Sexualidade integral

Sexualidade integral

Fonte: Atualizado: sábado, 29 de março de 2014 às 03:28

No title A sexualidade foi grandemente afetada pela queda. A intimidade entre o homem e a mulher foi substituída por acusações e desconfiança. O desejo que despertava uma atração mútua foi transformado em arma de manipulação e dominação. A mulher foi confinada ao espaço privado enquanto o homem construía sozinho um mundo técnico e desafeiçoado. A dicotomia mutilou ambos. O homem foi privado da emoção e a mulher do domínio sobre seu próprio corpo.

Esse desencontro é patente até hoje pela percepção de que os homens fazem sexo enquanto as mulheres fazem amor. Os homens buscam uma satisfação puramente física, enquanto as mulheres buscam afeto. O grande medo do homem é ser engolido pela mulher e o da mulher é ser usada pelo homem. Quanto mais a mulher se aproxima para ter intimidade, mais ele foge por medo de ser controlado e castrado. Quanto mais ele a procura para uma troca lúdica de prazer, mais ela se sente transformada em objeto descartável.

Mas nascer de novo significa restaurar o projeto original de Deus para cada um de nós e para nossos relacionamentos. Deus criou o ser humano, macho e fêmea, isto é, dotado de características sexuais e de sentidos que garantem uma troca prazerosa entre eles. Freud ajudou a derrubar um tabu ao mostrar que a criança é um ser dotado de sexualidade. Assim, a compreensão da sexualidade passou a ser bem mais abrangente que a genitalidade. Ela diz respeito à capacidade de sentir prazer através do corpo. A criança descobre logo esse presente e tenta entrar em competição com o genitor de mesmo sexo para ocupar o seu lugar, mas essa fantasia não pode tornar-se realidade.

Cabe aos adultos garantir à criança um espaço protegido para superar essa fase edipiana e preparar-se para a fase adulta, quando irá se unir a um parceiro e viver uma sexualidade plena. Karin Wondracek lança mão da bonita metáfora de um rio para expressar o processo de amadurecimento sexual. "Quando as margens são muito rígidas, o rio não tem espaço para se expandir e acaba transbordando, destruindo tudo o que encontra pela frente. Margens flexíveis permitem que o rio cresça e forme um estuário que se abre para o homem-mar".

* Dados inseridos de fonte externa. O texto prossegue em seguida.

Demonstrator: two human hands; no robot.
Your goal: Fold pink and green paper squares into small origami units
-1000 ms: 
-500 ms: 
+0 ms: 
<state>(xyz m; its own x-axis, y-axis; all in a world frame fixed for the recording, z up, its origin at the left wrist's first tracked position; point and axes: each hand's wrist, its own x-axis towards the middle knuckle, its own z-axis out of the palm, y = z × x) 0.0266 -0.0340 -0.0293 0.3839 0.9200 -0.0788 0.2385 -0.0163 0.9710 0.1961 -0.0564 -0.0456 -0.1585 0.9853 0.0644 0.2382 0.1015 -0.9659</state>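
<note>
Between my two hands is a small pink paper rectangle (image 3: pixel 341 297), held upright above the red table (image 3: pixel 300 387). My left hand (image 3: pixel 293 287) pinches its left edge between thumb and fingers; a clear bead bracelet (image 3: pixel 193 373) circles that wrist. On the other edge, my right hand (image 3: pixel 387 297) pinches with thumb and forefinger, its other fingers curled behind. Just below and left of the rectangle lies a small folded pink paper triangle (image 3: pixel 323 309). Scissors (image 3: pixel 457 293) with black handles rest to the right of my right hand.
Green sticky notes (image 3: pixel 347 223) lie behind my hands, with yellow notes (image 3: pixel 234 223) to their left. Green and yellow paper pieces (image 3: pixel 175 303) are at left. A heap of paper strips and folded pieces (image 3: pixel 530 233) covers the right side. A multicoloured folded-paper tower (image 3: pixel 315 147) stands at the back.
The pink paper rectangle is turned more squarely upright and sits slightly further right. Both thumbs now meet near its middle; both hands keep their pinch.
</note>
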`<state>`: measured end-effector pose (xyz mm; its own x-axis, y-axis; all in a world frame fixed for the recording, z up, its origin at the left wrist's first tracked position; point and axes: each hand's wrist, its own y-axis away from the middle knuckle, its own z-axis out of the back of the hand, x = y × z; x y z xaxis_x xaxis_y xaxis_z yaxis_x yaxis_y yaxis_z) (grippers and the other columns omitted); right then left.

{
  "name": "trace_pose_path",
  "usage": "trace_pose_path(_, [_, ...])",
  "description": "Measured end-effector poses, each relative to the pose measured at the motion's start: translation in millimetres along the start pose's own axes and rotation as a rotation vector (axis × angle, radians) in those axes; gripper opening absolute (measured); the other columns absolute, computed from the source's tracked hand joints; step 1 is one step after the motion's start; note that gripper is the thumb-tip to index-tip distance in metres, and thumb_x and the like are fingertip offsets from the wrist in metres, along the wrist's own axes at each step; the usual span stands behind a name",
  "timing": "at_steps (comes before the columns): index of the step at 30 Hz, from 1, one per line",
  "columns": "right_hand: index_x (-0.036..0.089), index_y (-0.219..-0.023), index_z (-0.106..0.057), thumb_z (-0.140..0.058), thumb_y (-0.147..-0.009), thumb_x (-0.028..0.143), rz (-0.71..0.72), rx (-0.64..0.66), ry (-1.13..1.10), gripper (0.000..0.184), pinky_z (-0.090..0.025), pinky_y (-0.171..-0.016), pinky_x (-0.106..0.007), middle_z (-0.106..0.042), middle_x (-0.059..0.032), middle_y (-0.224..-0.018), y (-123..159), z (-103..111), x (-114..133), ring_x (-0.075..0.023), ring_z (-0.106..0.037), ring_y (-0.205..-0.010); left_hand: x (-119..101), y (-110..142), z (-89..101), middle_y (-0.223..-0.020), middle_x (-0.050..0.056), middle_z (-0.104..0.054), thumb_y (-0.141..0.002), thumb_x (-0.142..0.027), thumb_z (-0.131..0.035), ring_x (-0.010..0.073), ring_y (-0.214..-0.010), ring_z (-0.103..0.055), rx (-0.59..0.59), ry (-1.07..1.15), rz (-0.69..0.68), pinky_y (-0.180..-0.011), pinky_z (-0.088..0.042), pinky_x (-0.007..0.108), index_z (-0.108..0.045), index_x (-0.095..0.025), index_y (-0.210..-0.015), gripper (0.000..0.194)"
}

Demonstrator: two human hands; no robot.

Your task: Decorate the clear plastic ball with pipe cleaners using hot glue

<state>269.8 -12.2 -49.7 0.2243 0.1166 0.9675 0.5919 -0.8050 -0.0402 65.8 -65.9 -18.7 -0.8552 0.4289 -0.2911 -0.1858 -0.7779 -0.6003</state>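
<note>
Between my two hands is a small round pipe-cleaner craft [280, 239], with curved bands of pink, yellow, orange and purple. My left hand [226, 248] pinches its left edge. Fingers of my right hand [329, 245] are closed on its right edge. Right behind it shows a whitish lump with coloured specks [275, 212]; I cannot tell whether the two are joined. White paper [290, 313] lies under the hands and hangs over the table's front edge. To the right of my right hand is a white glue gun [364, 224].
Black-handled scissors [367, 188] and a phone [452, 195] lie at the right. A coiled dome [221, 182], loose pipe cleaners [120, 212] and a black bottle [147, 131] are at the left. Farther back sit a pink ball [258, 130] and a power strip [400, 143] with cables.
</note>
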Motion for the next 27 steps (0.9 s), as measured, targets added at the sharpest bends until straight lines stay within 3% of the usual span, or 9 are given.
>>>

Durante séculos, a mulher foi privada do prazer sexual através de uma cliteridectomia física ou emocional de forma a garantir a primazia do gozo masculino. Hoje, nossa sociedade estimula as mulheres a reivindicar seu direito à igualdade. Mas o gozo não pode ser fruto de cobrança ou exigência. É mais um mistério e um presente livremente compartilhado. Se os meios de comunicação focalizam técnicas para garantir um bom desempenho sexual, a Bíblia nos desperta através de poesia e metáforas. O livro de Cantares revela que o amor envolve o ser humano em todas as suas dimensões. O prazer é suscitado por um olhar e uma troca verbal que valoriza o outro: seu corpo, sua beleza, sua liberdade de se aproximar ou distanciar.

Nossos sentidos foram embotados pelo pecado. A capacidade de olhar, deturpada pela concupiscência dos olhos, nos leva a querer possuir e usar o que desejamos. Através do amor incondicional de Deus, que supre nossa carência infinita, podemos voltar a olhar para abençoar e honrar. Assim, descobrimos a dimensão espiritual dos nossos sentidos. Olhar, tocar, sentir, saborear e ouvir são pontes que nos levam ao encontro do outro. Elas apontam para os sentidos da nossa alma. Além do corpo do outro, enxergamos também a sua essência invisível aos olhos. Tornamo-nos vulneráveis a ponto de sermos tocados e fertilizados por sua existência.

A sexualidade enquanto troca que mobiliza os cinco sentidos está presente em todos os nossos relacionamentos. A sexualidade genital que envolve tornar-se um com o outro, não apenas a nível físico, mas também emocional e espiritual, é privilégio de uma relação exclusiva, permanente e assumida socialmente. É o compromisso diferenciado que nos permite construir uma intimidade que irá se desenvolver ao longo da vida. Com o tempo, aprendemos a confiar um no outro, superamos traumas e arriscamos descobrir juntos o presente que recebemos de Deus para o nosso deleite.